El impacto de Luis García Jr. en el Bronx ha pasado de ser una incorporación discreta a convertirse en una de las historias más determinantes de la temporada para los Yankees de Nueva York. Mientras la atención del mercado estival se concentró en nombres de mayor perfil, el infielder nacido en Nueva York, pero de sangre dominicana, desembarcó en el equipo antes de la fecha límite de traspasos para consolidarse como un pilar en la alineación.
Los registros del bateador con la emblemática camiseta a rayas respaldan indiscutiblemente su protagonismo en esta recta final. Hablamos de un sólido promedio ofensivo de .314 y un porcentaje de embasado (OBP) de .349. Pero su aporte no se limita al contacto habitual, ya que su capacidad productiva se hace notar con un slugging de .537 y un formidable OPS de .886. A esta cosecha estadística hay que sumarle siete vuelacercas y 15 carreras llevadas al plato, cifras que confirman su impacto inmediato.

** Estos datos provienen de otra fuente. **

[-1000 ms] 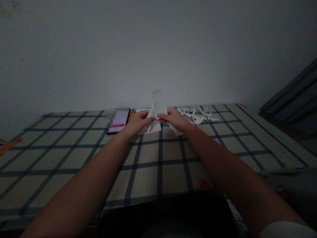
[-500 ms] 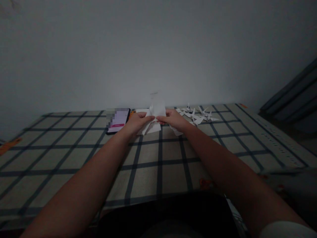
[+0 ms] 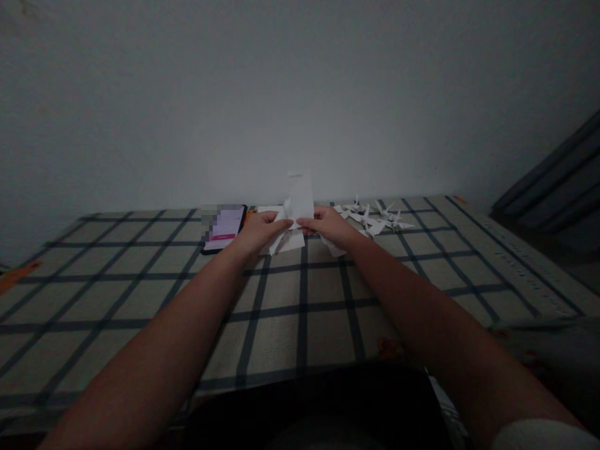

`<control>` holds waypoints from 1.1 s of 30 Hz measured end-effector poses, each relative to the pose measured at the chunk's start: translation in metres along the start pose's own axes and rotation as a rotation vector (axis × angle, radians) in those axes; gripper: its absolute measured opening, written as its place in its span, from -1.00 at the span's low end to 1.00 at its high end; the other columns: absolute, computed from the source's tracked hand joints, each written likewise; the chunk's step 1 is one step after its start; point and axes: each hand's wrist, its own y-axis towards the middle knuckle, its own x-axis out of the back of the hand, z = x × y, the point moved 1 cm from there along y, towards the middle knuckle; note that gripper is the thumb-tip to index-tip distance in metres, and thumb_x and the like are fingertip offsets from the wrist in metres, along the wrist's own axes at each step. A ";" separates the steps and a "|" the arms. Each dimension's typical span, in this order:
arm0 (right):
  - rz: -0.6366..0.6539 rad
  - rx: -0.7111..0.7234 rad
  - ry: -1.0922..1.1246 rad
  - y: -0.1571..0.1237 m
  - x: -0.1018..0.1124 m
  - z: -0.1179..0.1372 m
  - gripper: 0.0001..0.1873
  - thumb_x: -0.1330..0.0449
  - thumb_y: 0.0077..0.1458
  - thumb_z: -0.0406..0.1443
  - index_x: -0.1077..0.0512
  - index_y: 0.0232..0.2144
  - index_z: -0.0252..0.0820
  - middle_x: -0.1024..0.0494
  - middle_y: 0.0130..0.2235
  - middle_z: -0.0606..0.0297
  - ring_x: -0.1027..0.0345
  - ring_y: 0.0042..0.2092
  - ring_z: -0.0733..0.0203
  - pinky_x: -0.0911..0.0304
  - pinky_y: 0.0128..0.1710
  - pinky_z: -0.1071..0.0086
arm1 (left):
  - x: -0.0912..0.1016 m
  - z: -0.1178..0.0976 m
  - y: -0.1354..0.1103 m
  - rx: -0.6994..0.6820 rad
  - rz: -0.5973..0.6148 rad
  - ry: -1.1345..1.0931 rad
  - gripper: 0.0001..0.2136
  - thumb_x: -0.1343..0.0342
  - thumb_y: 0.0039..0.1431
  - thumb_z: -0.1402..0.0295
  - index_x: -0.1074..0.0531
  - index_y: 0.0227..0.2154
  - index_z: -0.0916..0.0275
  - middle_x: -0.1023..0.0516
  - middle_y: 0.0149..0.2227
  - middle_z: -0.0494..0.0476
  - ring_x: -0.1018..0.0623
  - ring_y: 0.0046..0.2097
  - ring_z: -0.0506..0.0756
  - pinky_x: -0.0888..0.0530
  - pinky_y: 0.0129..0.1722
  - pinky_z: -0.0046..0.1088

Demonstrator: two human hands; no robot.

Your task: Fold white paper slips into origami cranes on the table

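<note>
My left hand and my right hand meet at the far middle of a checked cloth. Both pinch a partly folded white paper, whose tall flap stands upright between the fingertips. More white paper sheets lie flat on the cloth just under the hands. Each hand's fingers are closed on the folded paper.
A phone with a lit screen lies left of my left hand. Several small folded white paper cranes sit to the right of my right hand. A pale wall rises behind the cloth. Dark striped fabric is at the right edge.
The paper flap was up, went down flat half a second ago, and now stands upright again. My hands have stayed in nearly the same place.
</note>
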 end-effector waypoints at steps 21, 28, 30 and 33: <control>-0.007 -0.003 -0.031 0.003 0.000 -0.004 -0.79 -0.36 -0.05 -0.22 -0.46 -0.50 -0.24 -0.49 -0.46 0.30 -0.31 -0.42 0.31 -0.24 -0.36 0.39 | -0.001 0.002 0.001 0.037 0.013 -0.098 -0.69 -0.36 -0.19 0.16 -0.55 -0.44 0.30 -0.55 -0.52 0.07 -0.45 -0.53 0.02 -0.31 -0.53 -0.49; 0.012 0.072 -0.048 0.006 0.001 -0.009 -0.75 -0.35 -0.04 -0.16 -0.47 -0.48 -0.24 -0.46 -0.47 0.35 -0.26 -0.41 0.33 -0.20 -0.37 0.40 | -0.001 0.003 0.003 0.080 0.023 -0.018 -0.75 -0.33 -0.21 0.22 -0.52 -0.49 0.30 -0.50 -0.58 0.03 -0.40 -0.58 0.01 -0.24 -0.58 -0.50; 0.013 0.108 -0.004 0.006 0.000 -0.008 -0.75 -0.36 -0.06 -0.16 -0.46 -0.46 -0.22 -0.47 -0.45 0.36 -0.27 -0.39 0.33 -0.22 -0.33 0.39 | 0.000 0.004 0.003 0.078 0.011 -0.046 -0.75 -0.32 -0.20 0.22 -0.52 -0.48 0.30 -0.50 -0.57 0.04 -0.41 -0.57 0.02 -0.25 -0.58 -0.49; 0.019 0.097 -0.007 0.005 0.001 -0.007 -0.74 -0.37 -0.09 -0.15 -0.48 -0.46 -0.22 -0.49 -0.43 0.33 -0.29 -0.37 0.30 -0.23 -0.31 0.37 | 0.000 0.007 0.004 0.073 0.005 -0.106 -0.74 -0.32 -0.16 0.20 -0.53 -0.45 0.30 -0.54 -0.54 0.09 -0.44 -0.55 0.03 -0.29 -0.55 -0.48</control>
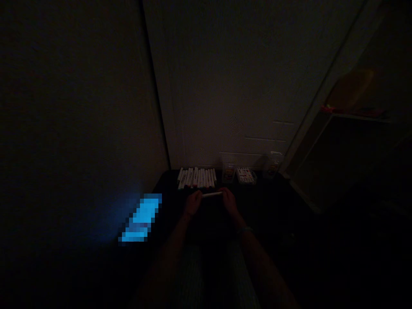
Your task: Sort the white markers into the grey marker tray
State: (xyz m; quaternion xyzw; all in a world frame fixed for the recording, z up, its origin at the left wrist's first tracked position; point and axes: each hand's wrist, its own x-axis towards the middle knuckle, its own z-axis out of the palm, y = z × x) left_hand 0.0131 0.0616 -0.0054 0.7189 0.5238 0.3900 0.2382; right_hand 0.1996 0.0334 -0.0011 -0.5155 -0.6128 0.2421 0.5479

El verdadero valor de García Jr. radica en la consistencia mostrada dentro de un vestuario que siempre está bajo la lupa. Desde su debut con los neoyorquinos, el jugador lidera al equipo tanto en promedio de bateo como en cuadrangulares. Asimismo, figura segundo dentro del plantel en slugging, OPS y extrabases, tercero en OBP y cuarto en carreras remolcadas.
Esta efectividad en la caja de bateo ha disipado las dudas sobre la profundidad del equipo, aportando un bateo oportuno en turnos de alta presión. De mantener este ritmo, la gerencia de Nueva York habrá concretado uno de los movimientos más rentables y menos valorados por la prensa en el pasado mercado de pases.